Interxion’s European business – currently consisting of 53 carrier- and cloud-neutral facilities in 11 European countries and 13 metro areas including Frankfurt, Amsterdam, Paris and Interxion’s Internet Gateway in Marseille – would be highly complementary to Digital Realty’s European data center footprint, given Digital Realty’s established presence in London and Dublin. The combination will create a leading pan-European data center presence, offering colocation services with “low-latency” access to approximately 70% of the GDP in Europe.
The acquisition was completed following the expiration of the related exchange offer that took place on 12 March 2020. This offered 70,862,736 shares of InterXion, representing approximately 92.3% of the total number of shares outstanding.
“We are pleased to conclude our merger with InterXion,” said A. William Stein, Chief Executive Officer (CEO) of Digital Realty. “This powerful merger builds on Digital Realty’s well-established foundation to meet market demand for colocation, scalability and hyper-scale requirements in the Americas, EMEA and the Asia-Pacific region, and leverages InterXion’s European expertise in colocation and intra-connectivity, strengthening the merged company’s capabilities to enable customers to solve a full spectrum of data center requirements on a global platform. The amalgamation of our two organizations creates a global platform that we believe will significantly enhance our ability to create long-term value for our customers, shareholders and employees of both companies.”
$1 billion Expected Data Center Investments
Interxion has a “robust” pipeline of data center development projects currently under construction, with over $400 million invested to date and a total expected investment of approximately $1 billion.

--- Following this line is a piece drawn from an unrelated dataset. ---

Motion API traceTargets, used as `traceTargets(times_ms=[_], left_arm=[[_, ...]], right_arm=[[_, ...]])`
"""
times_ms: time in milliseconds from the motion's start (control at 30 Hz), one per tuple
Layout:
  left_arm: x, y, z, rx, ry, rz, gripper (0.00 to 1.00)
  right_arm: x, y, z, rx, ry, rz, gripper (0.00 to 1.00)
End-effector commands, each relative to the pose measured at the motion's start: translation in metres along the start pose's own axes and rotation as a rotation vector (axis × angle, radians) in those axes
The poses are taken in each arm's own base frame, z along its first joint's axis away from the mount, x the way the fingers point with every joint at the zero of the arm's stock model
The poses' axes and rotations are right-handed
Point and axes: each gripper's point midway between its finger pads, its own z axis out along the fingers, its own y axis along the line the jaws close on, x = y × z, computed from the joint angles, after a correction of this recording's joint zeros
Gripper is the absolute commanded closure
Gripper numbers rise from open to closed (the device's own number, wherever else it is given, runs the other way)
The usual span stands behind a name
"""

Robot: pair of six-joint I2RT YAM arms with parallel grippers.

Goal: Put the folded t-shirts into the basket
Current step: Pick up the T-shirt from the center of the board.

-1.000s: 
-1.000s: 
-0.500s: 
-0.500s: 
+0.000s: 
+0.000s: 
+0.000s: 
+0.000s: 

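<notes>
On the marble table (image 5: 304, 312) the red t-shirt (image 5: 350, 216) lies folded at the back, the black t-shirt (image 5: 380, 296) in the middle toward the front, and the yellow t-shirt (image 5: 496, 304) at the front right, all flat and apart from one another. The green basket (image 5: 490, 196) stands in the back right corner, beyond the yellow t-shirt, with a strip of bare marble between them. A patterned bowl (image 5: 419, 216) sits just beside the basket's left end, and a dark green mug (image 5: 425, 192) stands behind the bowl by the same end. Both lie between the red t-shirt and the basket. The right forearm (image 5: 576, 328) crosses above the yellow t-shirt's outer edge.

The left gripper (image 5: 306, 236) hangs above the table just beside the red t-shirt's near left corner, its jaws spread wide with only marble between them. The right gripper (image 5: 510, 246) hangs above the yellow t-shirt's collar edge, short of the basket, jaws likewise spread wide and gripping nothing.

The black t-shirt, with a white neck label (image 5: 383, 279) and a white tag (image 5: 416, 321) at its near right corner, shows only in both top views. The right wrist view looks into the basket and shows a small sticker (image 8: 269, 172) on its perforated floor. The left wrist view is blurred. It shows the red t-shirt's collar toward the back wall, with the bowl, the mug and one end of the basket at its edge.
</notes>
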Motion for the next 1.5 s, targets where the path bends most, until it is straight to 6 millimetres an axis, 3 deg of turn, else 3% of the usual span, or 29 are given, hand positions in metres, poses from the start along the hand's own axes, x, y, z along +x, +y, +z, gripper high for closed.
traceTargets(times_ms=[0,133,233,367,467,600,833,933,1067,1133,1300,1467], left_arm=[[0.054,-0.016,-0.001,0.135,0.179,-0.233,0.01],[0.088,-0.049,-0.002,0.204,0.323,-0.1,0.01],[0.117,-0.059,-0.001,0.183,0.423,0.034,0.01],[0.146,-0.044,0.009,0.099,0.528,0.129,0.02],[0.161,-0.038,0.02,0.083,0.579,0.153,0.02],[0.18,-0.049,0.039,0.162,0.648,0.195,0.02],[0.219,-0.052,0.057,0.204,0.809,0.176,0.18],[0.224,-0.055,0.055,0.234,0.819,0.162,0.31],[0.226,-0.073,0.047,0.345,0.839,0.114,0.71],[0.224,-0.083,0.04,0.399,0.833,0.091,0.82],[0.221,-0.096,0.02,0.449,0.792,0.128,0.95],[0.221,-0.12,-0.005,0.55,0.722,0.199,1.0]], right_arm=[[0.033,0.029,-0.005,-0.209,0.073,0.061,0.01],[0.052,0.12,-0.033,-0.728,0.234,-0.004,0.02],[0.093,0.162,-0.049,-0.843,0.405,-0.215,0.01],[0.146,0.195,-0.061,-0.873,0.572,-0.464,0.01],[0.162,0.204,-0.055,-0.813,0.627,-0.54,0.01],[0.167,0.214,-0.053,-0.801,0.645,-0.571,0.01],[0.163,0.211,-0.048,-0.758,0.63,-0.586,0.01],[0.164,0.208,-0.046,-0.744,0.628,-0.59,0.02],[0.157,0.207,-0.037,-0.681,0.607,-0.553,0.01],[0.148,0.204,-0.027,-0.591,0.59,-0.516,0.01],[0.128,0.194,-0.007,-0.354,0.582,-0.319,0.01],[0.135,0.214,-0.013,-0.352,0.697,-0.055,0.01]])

These projects represent roughly a 40% expansion of Interxion’s standalone critical load capacity, are significantly pre-leased and are expected to be delivered over the next 24 months, representing a solid pipeline of potential future growth for the combined company. In addition, the combined platform will maintain strategic land holdings in key growth metros across Europe, providing the potential for significant long-term development value creation.
Treatment of Unquoted Shares of InterXion
As less than 95% of InterXion’s outstanding shares were acquired in the exchange offer, non-offering holders of InterXion shares will receive Digital Realty ordinary shares (and/or cash instead of Digital Realty’s fractional ordinary shares) in accordance with a liquidation distribution, which is usually subject to 15% Dutch dividend withholding tax.
In addition, shares held by non-offering InterXion shareholders will no longer be negotiable on a stock exchange and will be subject to transfer restrictions, including obtaining a Dutch notarial deed of transfer.
Digital Realty supports the data center, colocation and intra-connectivity strategies of customers in the Americas, EMEA and APAC, ranging from cloud and information technology services, communications and social networking to financial services, manufacturing, energy, healthcare and consumer products.